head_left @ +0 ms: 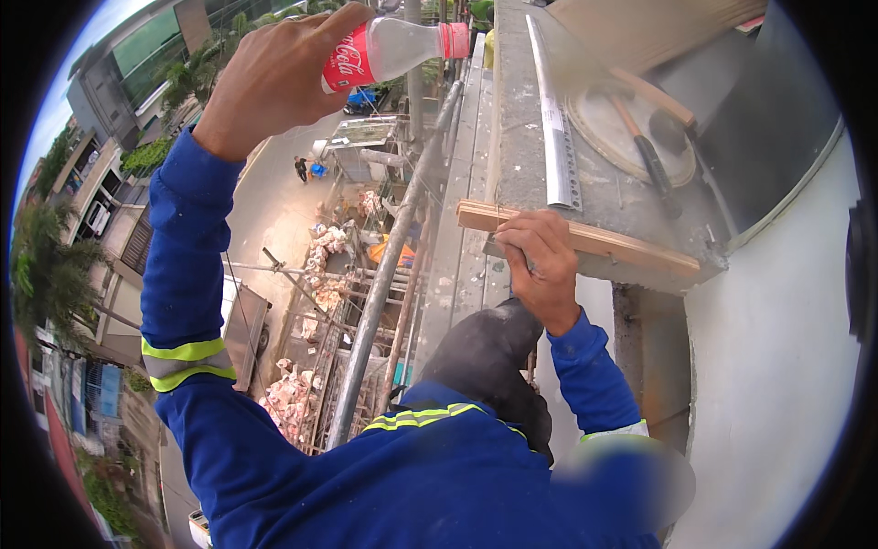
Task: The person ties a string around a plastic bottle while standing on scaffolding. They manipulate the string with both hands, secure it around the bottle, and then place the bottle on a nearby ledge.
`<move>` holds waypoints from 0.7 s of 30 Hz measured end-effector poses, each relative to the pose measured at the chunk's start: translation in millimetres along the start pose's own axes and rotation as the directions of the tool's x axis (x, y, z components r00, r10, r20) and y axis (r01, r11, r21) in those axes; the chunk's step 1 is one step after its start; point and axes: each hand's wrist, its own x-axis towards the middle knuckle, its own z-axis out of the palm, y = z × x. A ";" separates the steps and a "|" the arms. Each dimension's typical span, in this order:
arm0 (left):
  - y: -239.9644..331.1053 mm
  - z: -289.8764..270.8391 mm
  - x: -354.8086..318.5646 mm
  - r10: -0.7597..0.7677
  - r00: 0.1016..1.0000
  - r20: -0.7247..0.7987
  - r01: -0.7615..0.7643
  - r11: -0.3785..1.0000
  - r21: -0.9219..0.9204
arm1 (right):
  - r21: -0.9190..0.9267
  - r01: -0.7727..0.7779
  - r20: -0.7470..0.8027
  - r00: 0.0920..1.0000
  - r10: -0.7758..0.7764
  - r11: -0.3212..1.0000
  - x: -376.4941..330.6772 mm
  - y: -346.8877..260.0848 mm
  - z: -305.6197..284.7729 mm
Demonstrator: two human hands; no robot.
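Note:
My left hand [283, 78] is raised at the upper left, its fingers wrapped round a clear plastic bottle [407, 50] with a red label and red cap. The bottle lies sideways, cap toward the right. My right hand [544, 261] is at the near edge of a concrete ledge [512, 169], thumb and fingers pinched together against a wooden strip [631, 252]. Something thin shows at the fingertips, too small to name. The strip runs along the ledge's near edge.
On the ledge lie a perforated metal strip [555, 137], a round lid-like disc [585, 123] and a hammer [647, 151]. Scaffold pipes [393, 238] run along the left, above a deep drop to a street [283, 197]. A white wall [777, 339] stands at the right.

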 end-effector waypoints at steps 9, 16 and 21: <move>37.9 67.2 -49.9 -0.412 0.908 0.078 0.394 0.774 -0.497 | -0.092 0.055 0.018 0.998 -0.054 0.994 -9.0 -3.8 2.2; 135.1 126.8 -72.3 -0.631 0.732 0.256 0.464 0.188 -0.866 | -0.102 0.079 0.075 0.995 -0.071 0.992 -3.6 -7.1 -3.6; 163.4 138.8 -73.6 -0.691 0.648 0.321 0.437 -0.009 -0.900 | -0.074 0.020 0.016 1.000 -0.019 0.997 -11.3 -6.3 -4.7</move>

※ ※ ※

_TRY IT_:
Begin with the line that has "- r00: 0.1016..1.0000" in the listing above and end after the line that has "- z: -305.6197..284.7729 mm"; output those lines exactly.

_ANSWER SECTION_:
  - r00: 0.1016..1.0000
  - r20: -0.7247..0.7987
  - r01: -0.7615..0.7643
  - r11: -0.3785..1.0000
  - r21: -0.9219..0.9204
arm1 (right):
  - r21: -0.9190..0.9267
  - r01: -0.7727..0.7779
  - r20: -0.7470..0.8027
  - r00: 0.0920..1.0000
  - r10: -0.7758..0.7764
  - r11: -0.3212..1.0000
  - x: -376.4941..330.6772 mm
  - y: -346.8877..260.0848 mm
  - z: -305.6197..284.7729 mm

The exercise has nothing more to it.